Re: [RFC PATCH 6/8] sched/fair: Increase probability of lb stats being reused

From: K Prateek Nayak
Date: Wed Mar 19 2025 - 02:52:01 EST


Hello Chenyu,

On 3/17/2025 11:37 PM, Chen, Yu C wrote:
On 3/13/2025 5:37 PM, K Prateek Nayak wrote:
The load balancer will start caching the sg_lb_stats during load
balancing and propagate it up the sched domain hierarchy in the
subsequent commits.

Increase the probability of load balancing intervals across domains to
be aligned to improve the reuse efficiency of the propagated stats.
Go one step further and proactively explore balancing at a higher domain
if the next update time for a higher domain in before the next update
time for its children.

Signed-off-by: K Prateek Nayak <kprateek.nayak@xxxxxxx>
---
  kernel/sched/fair.c | 18 +++++++-----------
  1 file changed, 7 insertions(+), 11 deletions(-)

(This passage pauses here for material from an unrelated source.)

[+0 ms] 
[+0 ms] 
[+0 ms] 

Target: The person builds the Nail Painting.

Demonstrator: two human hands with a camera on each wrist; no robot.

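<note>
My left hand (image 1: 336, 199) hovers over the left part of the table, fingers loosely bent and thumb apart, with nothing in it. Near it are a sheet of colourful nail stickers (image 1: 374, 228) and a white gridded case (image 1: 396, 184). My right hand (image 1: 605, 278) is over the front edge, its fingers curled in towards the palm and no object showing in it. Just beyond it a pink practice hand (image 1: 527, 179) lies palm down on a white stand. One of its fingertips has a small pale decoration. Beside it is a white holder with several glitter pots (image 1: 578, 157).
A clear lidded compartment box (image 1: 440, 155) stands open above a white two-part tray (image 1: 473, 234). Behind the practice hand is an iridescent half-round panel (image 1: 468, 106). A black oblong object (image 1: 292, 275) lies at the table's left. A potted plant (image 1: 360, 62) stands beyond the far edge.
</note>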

diff --git a/kernel/sched/fair.c b/kernel/sched/fair.c
index 3b1ed14e4b5e..60517a732c10 100644
--- a/kernel/sched/fair.c
+++ b/kernel/sched/fair.c
@@ -11956,15 +11956,6 @@ get_sd_balance_interval(struct sched_domain *sd, int cpu_busy)
      /* scale ms to jiffies */
      interval = msecs_to_jiffies(interval);
-
-    /*
-     * Reduce likelihood of busy balancing at higher domains racing with
-     * balancing at lower domains by preventing their balancing periods
-     * from being multiples of each other.
-     */
-    if (cpu_busy)
-        interval -= 1;
-
      interval = clamp(interval, 1UL, max_load_balance_interval);
      return interval;
@@ -12126,7 +12117,7 @@ static void sched_balance_domains(struct rq *rq, enum cpu_idle_type idle)
      int continue_balancing = 1;
      int cpu = rq->cpu;
      int busy = idle != CPU_IDLE && !sched_idle_cpu(cpu);
-    unsigned long interval;
+    unsigned long interval, prev_sd_next_balance = 0;
      struct sched_domain *sd;
      /* Earliest time when we have to do rebalance again */
      unsigned long next_balance = jiffies + 60*HZ;
@@ -12136,6 +12127,8 @@ static void sched_balance_domains(struct rq *rq, enum cpu_idle_type idle)
      rcu_read_lock();
      for_each_domain(cpu, sd) {
+        unsigned long next_interval;
+
          /*
           * Decay the newidle max times here because this is a regular
           * visit to all the domains.
@@ -12162,7 +12155,9 @@ static void sched_balance_domains(struct rq *rq, enum cpu_idle_type idle)
                  goto out;
          }
-        if (time_after_eq(jiffies, sd->last_balance + interval)) {
+        next_interval = sd->last_balance + interval;
+        if (time_after_eq(jiffies, next_interval) ||
+            (prev_sd_next_balance && time_after(prev_sd_next_balance, next_interval))) {

(prev_sd_next_balance && time_after(jiffies, prev_sd_next_balance))?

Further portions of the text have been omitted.